O segundo impacto, até mais imediato, é na reunião do Copom que começa amanhã. Até sexta-feira era dado como certo por 100% dos analistas que os juros cairiam. Esse atentado aumenta muito a incerteza internacional e terá efeito na inflação. O que fará o Copom na decisão de depois de amanhã?

O terceiro impacto é positivo. Aumentará o interesse das grandes petrolíferas mundiais no leilão do excedente da cessão onerosa.
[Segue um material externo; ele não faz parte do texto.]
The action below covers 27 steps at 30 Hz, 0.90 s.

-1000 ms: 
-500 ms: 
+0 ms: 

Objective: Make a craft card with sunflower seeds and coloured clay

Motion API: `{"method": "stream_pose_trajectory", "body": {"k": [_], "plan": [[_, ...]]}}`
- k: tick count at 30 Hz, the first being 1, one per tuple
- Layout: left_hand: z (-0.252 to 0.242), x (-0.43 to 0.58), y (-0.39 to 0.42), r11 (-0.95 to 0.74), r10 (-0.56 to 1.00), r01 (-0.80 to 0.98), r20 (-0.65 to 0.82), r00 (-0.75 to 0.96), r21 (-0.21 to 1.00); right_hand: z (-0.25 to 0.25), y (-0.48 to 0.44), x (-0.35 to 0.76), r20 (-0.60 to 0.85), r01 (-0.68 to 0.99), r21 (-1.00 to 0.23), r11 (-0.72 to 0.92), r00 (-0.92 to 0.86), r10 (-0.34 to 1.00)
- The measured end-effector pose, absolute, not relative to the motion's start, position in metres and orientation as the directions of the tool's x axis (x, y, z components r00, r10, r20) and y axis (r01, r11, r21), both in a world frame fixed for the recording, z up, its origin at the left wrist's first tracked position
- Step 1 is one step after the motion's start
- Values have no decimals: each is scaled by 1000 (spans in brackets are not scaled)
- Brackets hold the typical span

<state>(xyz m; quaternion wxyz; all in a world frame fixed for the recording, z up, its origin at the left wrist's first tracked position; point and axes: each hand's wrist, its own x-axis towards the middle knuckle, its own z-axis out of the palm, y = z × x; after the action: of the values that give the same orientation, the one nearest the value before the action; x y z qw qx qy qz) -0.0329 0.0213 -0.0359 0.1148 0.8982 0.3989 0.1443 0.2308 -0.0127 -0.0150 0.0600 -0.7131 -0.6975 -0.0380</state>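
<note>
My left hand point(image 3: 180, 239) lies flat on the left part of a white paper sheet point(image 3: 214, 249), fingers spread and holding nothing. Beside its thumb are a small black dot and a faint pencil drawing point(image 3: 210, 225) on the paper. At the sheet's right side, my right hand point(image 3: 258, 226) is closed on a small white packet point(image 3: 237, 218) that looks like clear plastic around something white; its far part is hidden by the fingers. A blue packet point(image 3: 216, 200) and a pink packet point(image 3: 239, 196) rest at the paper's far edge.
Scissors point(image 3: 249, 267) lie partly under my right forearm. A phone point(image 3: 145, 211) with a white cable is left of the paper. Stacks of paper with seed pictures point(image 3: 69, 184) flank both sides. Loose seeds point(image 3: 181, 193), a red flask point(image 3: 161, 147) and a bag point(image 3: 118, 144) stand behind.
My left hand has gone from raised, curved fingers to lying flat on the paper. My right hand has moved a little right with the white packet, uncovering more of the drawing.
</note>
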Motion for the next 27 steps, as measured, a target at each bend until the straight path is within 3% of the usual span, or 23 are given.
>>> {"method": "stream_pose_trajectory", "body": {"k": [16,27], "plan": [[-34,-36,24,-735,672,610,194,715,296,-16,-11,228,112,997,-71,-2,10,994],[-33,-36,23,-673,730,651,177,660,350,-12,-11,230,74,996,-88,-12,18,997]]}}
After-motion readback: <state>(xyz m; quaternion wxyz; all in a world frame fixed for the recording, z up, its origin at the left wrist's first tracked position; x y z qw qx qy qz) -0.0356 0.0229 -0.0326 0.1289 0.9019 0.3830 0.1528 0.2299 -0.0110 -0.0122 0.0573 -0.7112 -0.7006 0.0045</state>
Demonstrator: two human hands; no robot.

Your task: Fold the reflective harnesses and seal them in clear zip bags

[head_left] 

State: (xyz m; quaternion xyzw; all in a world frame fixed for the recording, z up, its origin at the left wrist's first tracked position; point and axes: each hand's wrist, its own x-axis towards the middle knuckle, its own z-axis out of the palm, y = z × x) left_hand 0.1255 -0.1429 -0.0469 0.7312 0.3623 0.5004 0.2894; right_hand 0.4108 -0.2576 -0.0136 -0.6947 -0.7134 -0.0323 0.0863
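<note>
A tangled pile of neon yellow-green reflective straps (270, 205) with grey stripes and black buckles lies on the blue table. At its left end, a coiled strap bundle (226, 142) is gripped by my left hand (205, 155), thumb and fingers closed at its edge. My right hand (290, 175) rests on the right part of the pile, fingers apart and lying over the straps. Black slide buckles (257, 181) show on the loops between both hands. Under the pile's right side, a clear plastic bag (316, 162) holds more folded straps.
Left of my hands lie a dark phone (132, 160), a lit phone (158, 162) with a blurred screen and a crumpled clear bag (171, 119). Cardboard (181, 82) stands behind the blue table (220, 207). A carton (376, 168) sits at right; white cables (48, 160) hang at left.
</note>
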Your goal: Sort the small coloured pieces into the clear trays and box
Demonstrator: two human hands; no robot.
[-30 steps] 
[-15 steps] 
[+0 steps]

O pré-sal se valoriza porque fica em região longe dos conflitos do Oriente Médio.

Esse atentado tem mais reflexo do que outros problemas na região porque a Arábia Saudita sempre foi a reguladora em momentos de crise, considerada o mais confiável dos fornecedores, sempre disposto a aumentar a produção para estabilizar preços. Agora ela é que é atingida e mais: ficou claro que é vulnerável.

Eles têm reservas estratégicas, os Estados Unidos também têm, mas o mercado ficará de olho na maneira como vão administrar o uso dessas reservas. Oficialmente, a monarquia absolutista saudita está dizendo que em poucas semanas vai regularizar a situação, mas os analistas da imprensa internacional, como os ouvidos pelo “Financial Times”, estão dizendo que outras fontes dizem que pode demorar muito mais.